Tuning audit scoring

yeah, there is always that. But the question is whether nodes should be allowed to recover from issues we haven’t thought of yet. Any default behavior for unknown scenarios is likely to be wrong as much as it is right. I think if we keep notifying about issues and Storj Labs keeps tackling them, we can get rid of the most important ones.
I do like your suggestions of just monitoring consecutive audit failures though. Though I would pick a number higher than 2. Since it is allowed for 2% of data to be lost, with every failure you have a 2% chance to fail the next one too. That’ll trigger too many false positives.

One failed audit - problem. Two in a row - big problem (how many failed audits in a row = instant DQ? 40?). I guess this could be a configurable parameter.
However, this could also be used for regular GET requests, but with slightly relaxed requirements.

The timeout one is more serious and the node should probably shut down after two in a row. This would probably be more difficult to implement though. Since the thread trying to access the disk would just freeze, some other thread should monitor for reads that are taking too long (keeping everything in memory, since disk access is frozen) and then shutting the node down or at least disabling the handling of requests when it detects two or more reads that are frozen.

While I agree with that for the most part. If 2% data loss is allowed, any safe guards would need to take that into account and not kill the node too fast. At least at default setting.
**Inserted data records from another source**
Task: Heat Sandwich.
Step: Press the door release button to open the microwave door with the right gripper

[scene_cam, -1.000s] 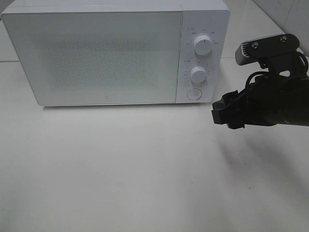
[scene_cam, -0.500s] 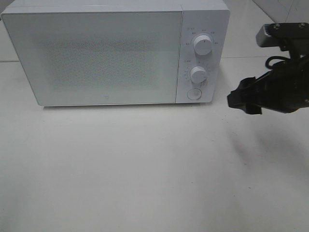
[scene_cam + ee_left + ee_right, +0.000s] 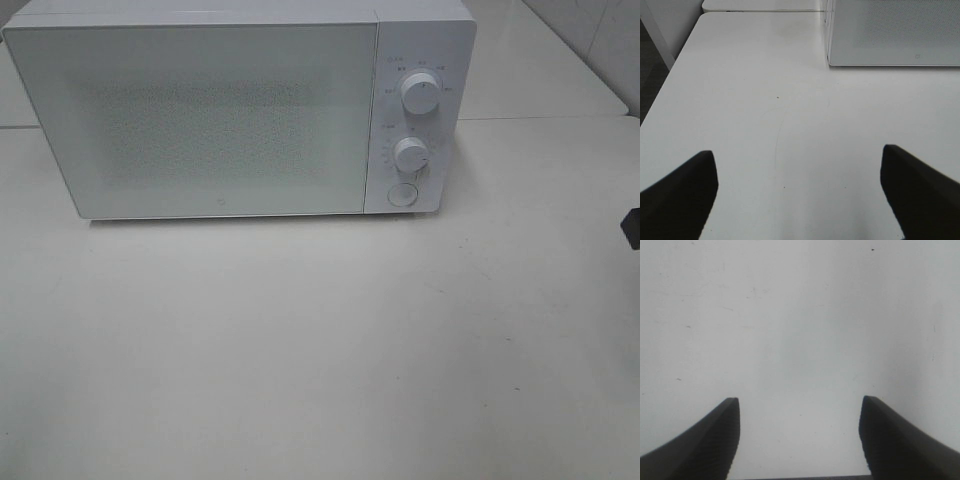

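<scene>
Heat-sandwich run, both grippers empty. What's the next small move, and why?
Probably move the right gripper toward the round button under the microwave's two dials, seemingly the door release. The door is shut and frosted, and no sandwich shows in any view. The left gripper and the right one stand open and empty above the table.

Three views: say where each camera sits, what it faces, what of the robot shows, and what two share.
Exterior high: mounted high, facing microwave and table; arm sliver at right edge.
Left wrist: on left arm, facing table and microwave; open left pincer shows.
Right wrist: on right arm, facing table; open right pincer shows.
Shared: microwave, in the first two.
</scene>
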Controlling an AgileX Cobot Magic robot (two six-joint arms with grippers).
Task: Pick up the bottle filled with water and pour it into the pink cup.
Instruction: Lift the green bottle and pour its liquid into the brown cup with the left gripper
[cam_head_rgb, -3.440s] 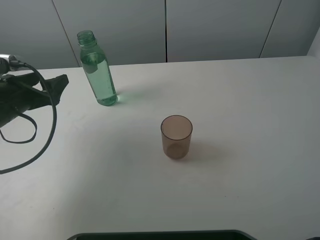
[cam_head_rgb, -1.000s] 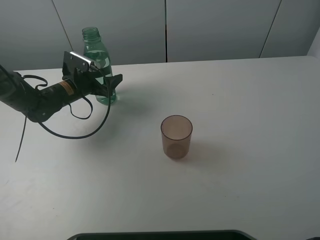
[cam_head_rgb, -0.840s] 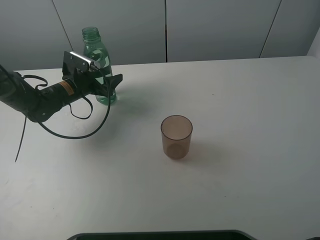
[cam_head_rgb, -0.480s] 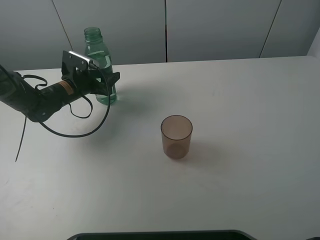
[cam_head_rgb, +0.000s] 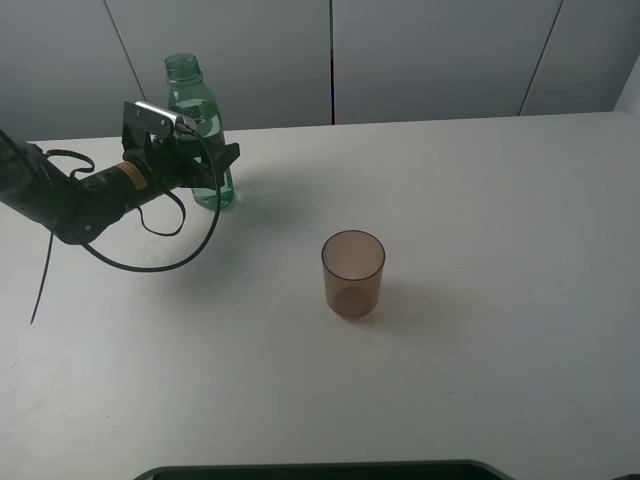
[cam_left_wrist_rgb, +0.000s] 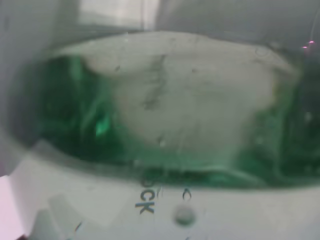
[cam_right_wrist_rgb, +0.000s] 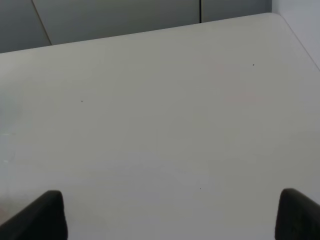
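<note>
Left gripper, black w/ a looping cable, sits at the lower half of the tall clear green-tinted plastic bottle; one finger crosses in front of the body, so the jaws seem to straddle it, but can't tell whether they're pressing or just around it. The left wrist view gives no help: bottle fills it, blurred green wall and pale liquid right up against the lens, no fingers seen. Bottle stands upright on the white table, no cap, narrow threaded neck above the gripper, water approx. to the shoulder. Handling, as a guess: fairly heavy for its size w/ that much water, thin wall likely to give under a hard squeeze, smooth plastic could slip, and an open neck means any jerk or early tilt spills. Best hold is the straight body at mid-height or a bit lower, firm but not crushing. Small translucent brownish-pink plastic cup stands well apart from the left gripper, out past its fingertips toward the right arm's side, upright, looks empty, light, easy to knock over. Right gripper is spread wide over bare table, holding nothing.
</note>
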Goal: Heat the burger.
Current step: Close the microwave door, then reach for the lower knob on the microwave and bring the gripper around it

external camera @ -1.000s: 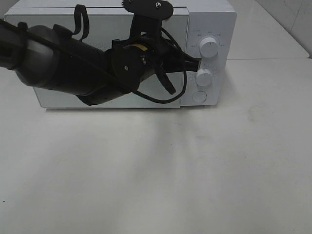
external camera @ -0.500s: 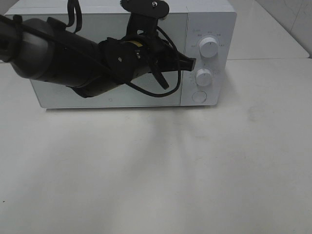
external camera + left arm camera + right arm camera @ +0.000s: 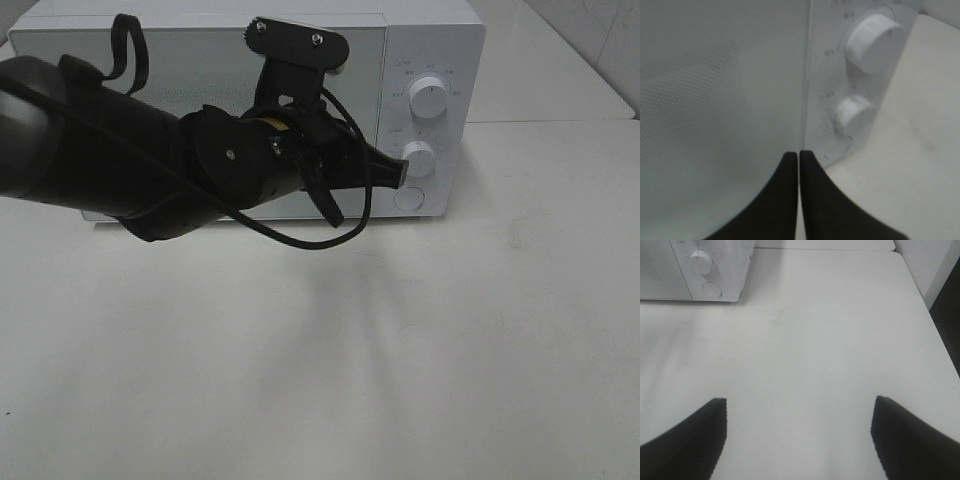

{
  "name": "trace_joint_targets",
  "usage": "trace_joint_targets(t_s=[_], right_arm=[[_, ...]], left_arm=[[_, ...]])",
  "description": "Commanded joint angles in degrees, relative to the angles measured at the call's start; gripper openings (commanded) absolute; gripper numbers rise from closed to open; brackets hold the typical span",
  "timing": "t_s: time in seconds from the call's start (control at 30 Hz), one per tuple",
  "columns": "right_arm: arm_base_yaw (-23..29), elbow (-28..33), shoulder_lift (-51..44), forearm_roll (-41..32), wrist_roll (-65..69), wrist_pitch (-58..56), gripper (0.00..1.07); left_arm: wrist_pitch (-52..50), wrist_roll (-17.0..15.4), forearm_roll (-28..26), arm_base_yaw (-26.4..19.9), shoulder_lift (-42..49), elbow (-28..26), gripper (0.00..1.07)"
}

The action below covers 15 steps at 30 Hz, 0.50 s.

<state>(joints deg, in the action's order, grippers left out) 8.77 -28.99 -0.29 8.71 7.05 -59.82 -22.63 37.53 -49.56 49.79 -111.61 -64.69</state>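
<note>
From the high camera, the left gripper (image 3: 397,172) has dropped since a second ago. Its tip then pointed between the two dials; now it sits lower, just beside the lower knob (image 3: 419,157), at the right edge of the door (image 3: 200,60). The left arm (image 3: 100,150) has sunk with it and now covers most of the door's lower half. A black cable (image 3: 300,235) loops below the wrist. The microwave (image 3: 430,40) stands at the table's (image 3: 400,350) back edge, door closed, with the upper knob (image 3: 431,99) and the round button (image 3: 409,198) in plain sight. The burger shows nowhere; the arm and the frosted door block any look inside, so I cannot tell where it is.

In the left wrist view, the left gripper (image 3: 799,156) has its fingers (image 3: 785,200) pressed together with nothing between them, the tips lying over the seam at the door's (image 3: 715,75) right edge. The upper knob (image 3: 875,42) and lower knob (image 3: 854,116) lie just beyond.

In the right wrist view, the right gripper (image 3: 799,440) hangs spread wide over bare table (image 3: 815,340), gripping nothing. It is well apart from the microwave (image 3: 670,270), whose lower knob (image 3: 700,262) and round button (image 3: 712,288) show.
</note>
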Motion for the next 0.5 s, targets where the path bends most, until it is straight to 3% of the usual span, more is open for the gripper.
trace_joint_targets(t_s=[0.03,0.07,0.1,0.13,0.17,0.2,0.33,0.5], right_arm=[[-0.23,-0.06,-1.55,0.0,-0.74,0.34,0.76],[-0.23,-0.06,-1.55,0.0,-0.74,0.34,0.76],[-0.23,-0.06,-1.55,0.0,-0.74,0.34,0.76],[-0.23,-0.06,-1.55,0.0,-0.74,0.34,0.76],[-0.23,-0.06,-1.55,0.0,-0.74,0.34,0.76],[-0.23,-0.06,-1.55,0.0,-0.74,0.34,0.76],[-0.23,-0.06,-1.55,0.0,-0.74,0.34,0.76],[-0.23,-0.06,-1.55,0.0,-0.74,0.34,0.76]], left_arm=[[10.37,0.06,-0.34,0.11,1.72,0.46,0.47],[10.37,0.06,-0.34,0.11,1.72,0.46,0.47],[11.92,-0.06,-0.34,0.11,1.89,0.46,0.63],[15.47,-0.06,-0.34,0.11,2.18,0.46,0.92],[15.47,-0.06,-0.34,0.11,2.18,0.46,0.92],[17.88,-0.06,-0.23,0.06,2.23,0.46,1.02],[22.63,-0.06,0.92,-0.06,3.04,0.46,1.0],[33.98,-0.52,10.26,-0.06,5.5,0.46,1.0]])
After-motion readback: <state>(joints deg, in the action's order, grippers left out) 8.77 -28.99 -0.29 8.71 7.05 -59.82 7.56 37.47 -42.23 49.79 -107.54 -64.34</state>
Currently it takes only 10 consecutive audit failures to DQ. After suggested changes it would be about 40.

It just stops the node, the operator can restart it if he finds no problem. It would be bad to shut down the node with 3 failed audits left until DQ, the shutdown should be faster, so that the operator can try to fix the problem a few times.

yeah i think it should be based on audit score % in 10% increments.
then it would stop at 90,80,70 and then DQ at 60%
so would give 3 tries to fix it… which would be kinda nice.